### Information given
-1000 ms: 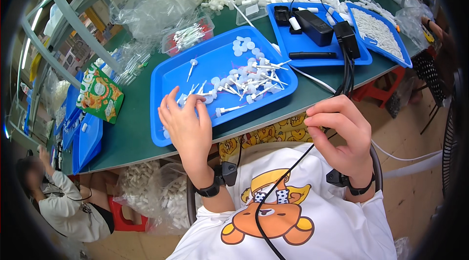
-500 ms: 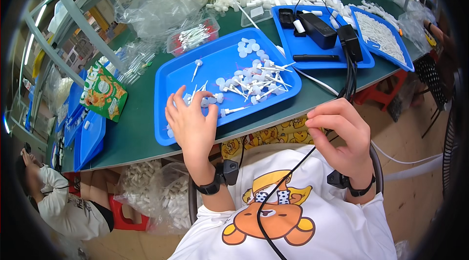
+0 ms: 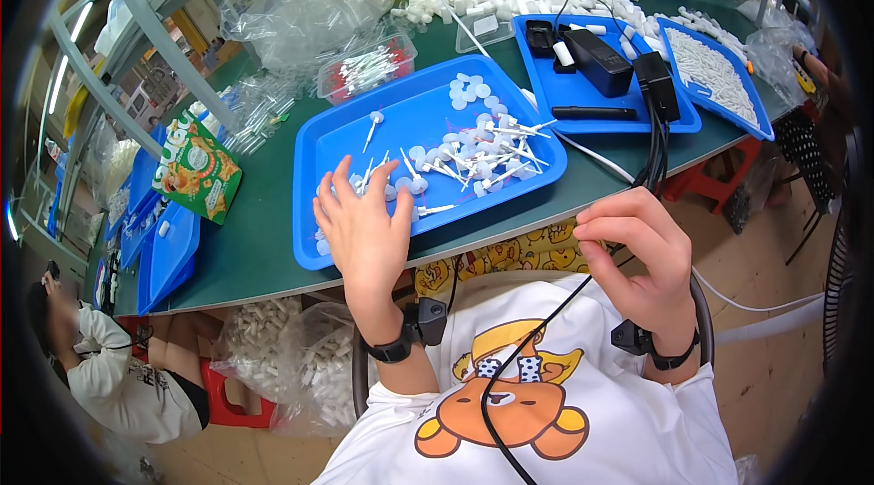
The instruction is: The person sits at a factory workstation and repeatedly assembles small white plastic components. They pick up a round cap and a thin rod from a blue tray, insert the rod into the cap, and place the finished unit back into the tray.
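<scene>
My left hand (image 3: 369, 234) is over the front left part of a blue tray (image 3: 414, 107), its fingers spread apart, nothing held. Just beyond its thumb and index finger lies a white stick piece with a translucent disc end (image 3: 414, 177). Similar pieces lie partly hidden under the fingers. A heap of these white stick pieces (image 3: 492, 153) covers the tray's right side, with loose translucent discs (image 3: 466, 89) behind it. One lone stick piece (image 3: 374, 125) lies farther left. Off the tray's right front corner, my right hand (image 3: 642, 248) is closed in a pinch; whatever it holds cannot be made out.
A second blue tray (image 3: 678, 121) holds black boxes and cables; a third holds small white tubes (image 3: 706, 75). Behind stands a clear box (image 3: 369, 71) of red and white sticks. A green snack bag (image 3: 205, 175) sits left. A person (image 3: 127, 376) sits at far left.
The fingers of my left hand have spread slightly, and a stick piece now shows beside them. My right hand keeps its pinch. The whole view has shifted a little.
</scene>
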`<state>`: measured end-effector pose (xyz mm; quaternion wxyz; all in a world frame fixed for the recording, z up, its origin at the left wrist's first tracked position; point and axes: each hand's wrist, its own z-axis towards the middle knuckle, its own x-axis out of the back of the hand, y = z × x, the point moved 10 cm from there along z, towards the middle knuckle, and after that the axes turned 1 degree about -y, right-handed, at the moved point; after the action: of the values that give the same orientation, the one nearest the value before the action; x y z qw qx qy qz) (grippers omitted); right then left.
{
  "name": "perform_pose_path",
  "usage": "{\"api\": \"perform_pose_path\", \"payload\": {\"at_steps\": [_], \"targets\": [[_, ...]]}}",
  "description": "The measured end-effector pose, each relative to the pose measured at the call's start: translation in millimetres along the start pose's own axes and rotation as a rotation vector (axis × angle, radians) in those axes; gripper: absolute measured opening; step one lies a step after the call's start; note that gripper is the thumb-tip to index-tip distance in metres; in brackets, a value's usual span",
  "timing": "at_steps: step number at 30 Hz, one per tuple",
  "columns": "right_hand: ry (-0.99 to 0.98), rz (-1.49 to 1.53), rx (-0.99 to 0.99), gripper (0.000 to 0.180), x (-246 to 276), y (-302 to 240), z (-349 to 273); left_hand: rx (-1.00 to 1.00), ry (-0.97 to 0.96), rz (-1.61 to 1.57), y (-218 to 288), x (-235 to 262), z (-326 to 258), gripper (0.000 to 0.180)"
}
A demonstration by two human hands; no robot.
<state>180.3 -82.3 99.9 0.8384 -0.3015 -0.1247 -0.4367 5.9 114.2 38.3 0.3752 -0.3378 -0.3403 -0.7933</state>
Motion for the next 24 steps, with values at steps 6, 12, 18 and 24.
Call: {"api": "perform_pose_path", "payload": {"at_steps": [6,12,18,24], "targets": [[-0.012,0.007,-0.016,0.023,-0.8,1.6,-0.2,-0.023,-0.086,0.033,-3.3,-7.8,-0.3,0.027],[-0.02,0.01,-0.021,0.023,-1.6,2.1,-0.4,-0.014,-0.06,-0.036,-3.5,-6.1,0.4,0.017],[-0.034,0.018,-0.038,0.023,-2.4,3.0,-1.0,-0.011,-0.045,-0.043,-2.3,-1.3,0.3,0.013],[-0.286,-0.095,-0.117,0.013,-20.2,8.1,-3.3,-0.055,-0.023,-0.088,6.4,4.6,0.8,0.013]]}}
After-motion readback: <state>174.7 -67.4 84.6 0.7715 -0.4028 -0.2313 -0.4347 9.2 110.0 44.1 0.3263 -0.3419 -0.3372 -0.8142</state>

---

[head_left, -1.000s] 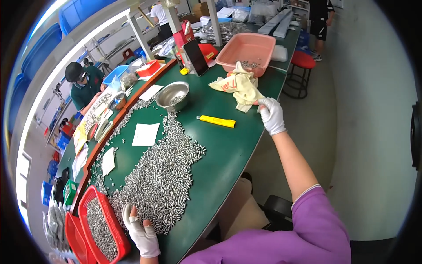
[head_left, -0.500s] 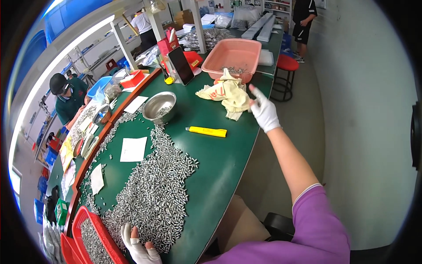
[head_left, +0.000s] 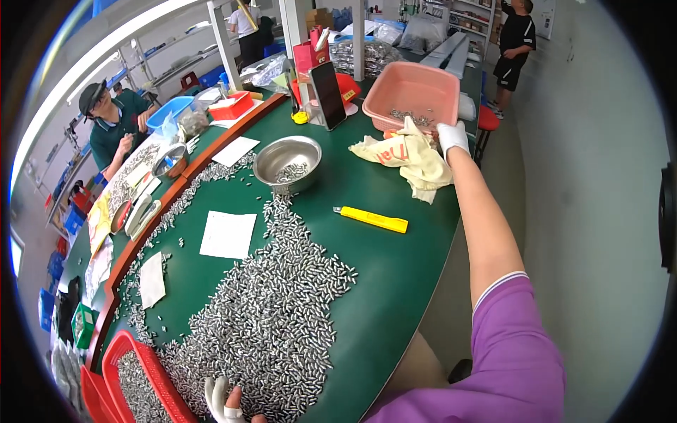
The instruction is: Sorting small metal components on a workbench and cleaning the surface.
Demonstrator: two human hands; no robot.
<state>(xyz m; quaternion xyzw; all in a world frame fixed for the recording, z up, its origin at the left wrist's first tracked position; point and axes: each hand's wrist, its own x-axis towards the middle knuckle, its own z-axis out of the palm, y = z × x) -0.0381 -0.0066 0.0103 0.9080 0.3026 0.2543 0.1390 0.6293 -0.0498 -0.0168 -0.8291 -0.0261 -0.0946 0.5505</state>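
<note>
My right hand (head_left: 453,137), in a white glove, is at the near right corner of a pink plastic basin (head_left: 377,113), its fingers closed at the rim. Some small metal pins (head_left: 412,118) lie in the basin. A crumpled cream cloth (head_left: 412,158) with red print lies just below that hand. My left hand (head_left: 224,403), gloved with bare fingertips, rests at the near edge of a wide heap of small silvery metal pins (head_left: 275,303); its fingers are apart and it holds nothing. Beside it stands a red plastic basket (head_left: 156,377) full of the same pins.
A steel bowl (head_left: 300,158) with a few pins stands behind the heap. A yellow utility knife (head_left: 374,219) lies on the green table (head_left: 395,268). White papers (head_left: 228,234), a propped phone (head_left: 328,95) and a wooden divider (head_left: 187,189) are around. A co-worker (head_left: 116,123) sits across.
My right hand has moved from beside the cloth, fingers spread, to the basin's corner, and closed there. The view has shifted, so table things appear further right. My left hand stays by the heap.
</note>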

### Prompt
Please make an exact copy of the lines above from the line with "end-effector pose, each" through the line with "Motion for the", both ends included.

### Answer box
  "description": "The measured end-effector pose, each relative to the pose measured at the call's start: translation in millimetres along the start pose's own axes and rotation as a rotation vector (axis × angle, radians) in those axes; gripper: absolute measured opening; step one lies a step after the call's start; note that gripper is the thumb-tip to index-tip distance in metres; in brackets, a value's usual span",
  "timing": "at_steps: step number at 30 Hz, one per tuple",
  "columns": "right_hand: ry (-0.99 to 0.98), rz (-1.49 to 1.53), rx (-0.99 to 0.99), gripper (0.000 to 0.180), x (-246 to 276), y (-302 to 240), z (-349 to 273); left_hand: rx (-1.00 to 1.00), ry (-0.97 to 0.96), rz (-1.61 to 1.57), y (-218 to 288), x (-235 to 262), z (-326 to 258), gripper (0.000 to 0.180)"
}
A demonstration by two human hands; no robot.
<state>180.3 -82.3 99.9 0.8384 -0.3015 -0.1247 -0.4367 5.9 114.2 38.3 0.3752 -0.3378 -0.3403 -0.7933</state>
Motion for the next 24 steps, with values at steps 6, 12, 18 and 24.

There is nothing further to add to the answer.